Anti-fragility: errors are good!
anti-fragility
I’m currently reading Antifragile: Things that Gain from Disorder by Nassim Nicholas Taleb. Now whilst at times his writing style annoys me a little, he raises some very interesting concepts in the book. The core idea is that the opposite of something fragile isn’t just robust but is anti-fragile. A fragile system is one that breaks down when shocked. A robust system is one that is resistant and doesn’t break when exposed to shocks. An anti-fragile system is one that is actually improved by shocks. Provided the shocks aren’t too big. Evolution is a good example of an anti-fragile system. Life throws problems at a species. Through survival of the fittest the species becomes more suited to its environment. It actively gets better thanks to small amounts of stress and damage. This got me thinking about how this idea might apply to software development.
Robustness. Better than fragility, right?
We don’t want fragile software. If your application crashes the moment someone clicks in the wrong spot you’re gonna have a bad time. So the first step in countering this is normally to make our software less error prone. When a service dies we handle it gracefully and carry on as best we can. Now whilst this is almost certainly better than having a fragile piece of software, is this the best we can do? Every error, warning and problem our users run in to is effectively a piece of information. Hinting at something we could and should change. We could use this to improve our code base. I would even go as far as to say if we are too robust we risk hiding some potentially useful information (fail fast is one way of countering this).
Errors as useful input
You test your software (you do right?). This eliminates a lot of bugs and issues before your software even meets the outside world. Now let’s say you spend an hour testing your software. You release it. You then get 4000 users over the next day each spending 15 minutes using the software. In this one day your users have now spent one thousand times longer testing the software than you did. In addition they’ve done some really odd things (they are users after all). At the same time our software will also be exposed to the effects of the real world. Maybe some hardware will fail. Maybe a network connection will go through a sluggish period.
Harnessing this information is a good thing ™. If the problem is big enough then your users will probably get in touch. If it’s small then they’ll likely ignore it. This is one of the reasons I like error tracking software (see bugsnag and raygun - both of which dramtically improve the signal to noise ratio of an error feed).
Speed of change - Continuous Delivery, Agile, Kanban, XP and others
Once we are getting this steady flow of errors we need to start doing something about it. If the errors are ignored then the risk of them compounding increases and it all starts to seem a bit fragile.

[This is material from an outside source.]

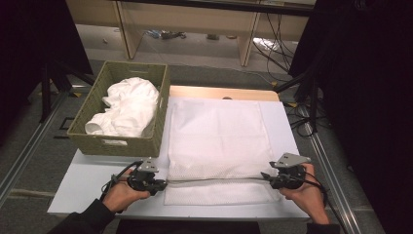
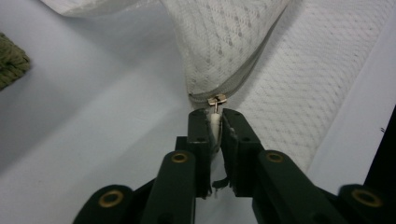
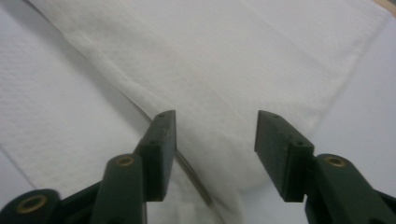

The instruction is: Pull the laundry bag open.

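Two forearms in dark sleeves at the bottom of the high view, each hand with a black two-jaw gripper at the near edge of a white table (image 1: 87, 178). Spread flat across the table's middle, a white textured pillowcase (image 1: 216, 141), its zippered near edge lifted slightly off the surface between the two grippers. To the left, just beside the pillowcase, a green woven basket (image 1: 114, 144) with crumpled white cloth (image 1: 129, 105) inside. At the pillowcase's near left corner, left gripper (image 2: 215, 126), jaws pressed together on a bit of white fabric right below the small metal zipper pull (image 2: 217, 99). At the near right corner, right gripper (image 3: 215, 130), jaws standing apart, nothing clamped between them; pillowcase fabric and a thin grey zipper line (image 3: 191, 177) below and just beside the left-hand jaw. Beyond the table, grey floor, pale wooden shelving and loose cables
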Tool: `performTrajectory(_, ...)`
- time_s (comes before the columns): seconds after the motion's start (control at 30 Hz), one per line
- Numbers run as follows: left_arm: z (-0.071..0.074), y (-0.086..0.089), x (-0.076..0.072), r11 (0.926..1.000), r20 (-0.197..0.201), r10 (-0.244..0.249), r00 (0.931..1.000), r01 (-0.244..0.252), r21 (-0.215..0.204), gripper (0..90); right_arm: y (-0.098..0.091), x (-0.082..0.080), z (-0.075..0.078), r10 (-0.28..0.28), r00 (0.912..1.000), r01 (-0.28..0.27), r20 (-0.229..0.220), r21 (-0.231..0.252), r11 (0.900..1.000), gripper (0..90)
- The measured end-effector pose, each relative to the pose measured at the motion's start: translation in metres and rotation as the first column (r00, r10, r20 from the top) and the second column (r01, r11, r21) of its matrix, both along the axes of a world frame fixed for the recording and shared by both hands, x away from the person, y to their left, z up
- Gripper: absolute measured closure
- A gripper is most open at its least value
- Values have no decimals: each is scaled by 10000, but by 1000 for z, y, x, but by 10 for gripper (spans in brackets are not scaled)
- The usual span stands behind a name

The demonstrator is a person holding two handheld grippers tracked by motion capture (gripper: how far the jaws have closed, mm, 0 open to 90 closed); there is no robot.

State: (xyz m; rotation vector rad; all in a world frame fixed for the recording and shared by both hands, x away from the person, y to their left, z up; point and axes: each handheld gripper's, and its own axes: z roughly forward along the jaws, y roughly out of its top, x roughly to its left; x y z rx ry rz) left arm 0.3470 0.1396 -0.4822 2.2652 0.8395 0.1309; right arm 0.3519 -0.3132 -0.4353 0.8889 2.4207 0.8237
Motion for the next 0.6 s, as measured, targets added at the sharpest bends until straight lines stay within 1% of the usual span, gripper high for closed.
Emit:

One of the core strengths of agile development (and other related methodologies) is the ability to respond rapidly to change. Now with every error the software can be improved, getting incrementally better with each shock. The combined system of the software, error tracking and development team is now starting to look anti-fragile.
Artificial Sources of errors
Users and natural hardware failures don’t have to be our only source of shocks. They can be simulated artificially either during testing or, for bolder developers, when live. For hammering the front end Gremlins.js is a handy little library. Netflix are also fairly well know for using chaos monkey to randomly take down hardware. This approach allows us to provide extra stress on our software. Forcing it to be a better fit for our requirements.
Closing thoughts
Errors and failures don’t have to be negative. When handled correctly they are, in fact, a valuable form of data that allows us to improve our software. I think the following is required for software to be anti-fragile:
- Errors must be known. This can be through logging, well defined metrics, or good client comms. If the errors aren’t quantified then nothing can be done about them.
- The system should be relatively robust and modular. A small mistake shouldn’t take down our server, for example. Large failures could hide the small, more useful failures.
- Change must be able to happen quickly. This enables new versions of the software to be exposed to the same feedback process and improved upon in the same way.
Some of the above is necessarily vague. The exact values would depend on the context. These are just some ideas I’ve been mulling over. It’s possible I’ll take these thoughts further and make something useful out of them in a later post. Hopefully this was at least some food for thought.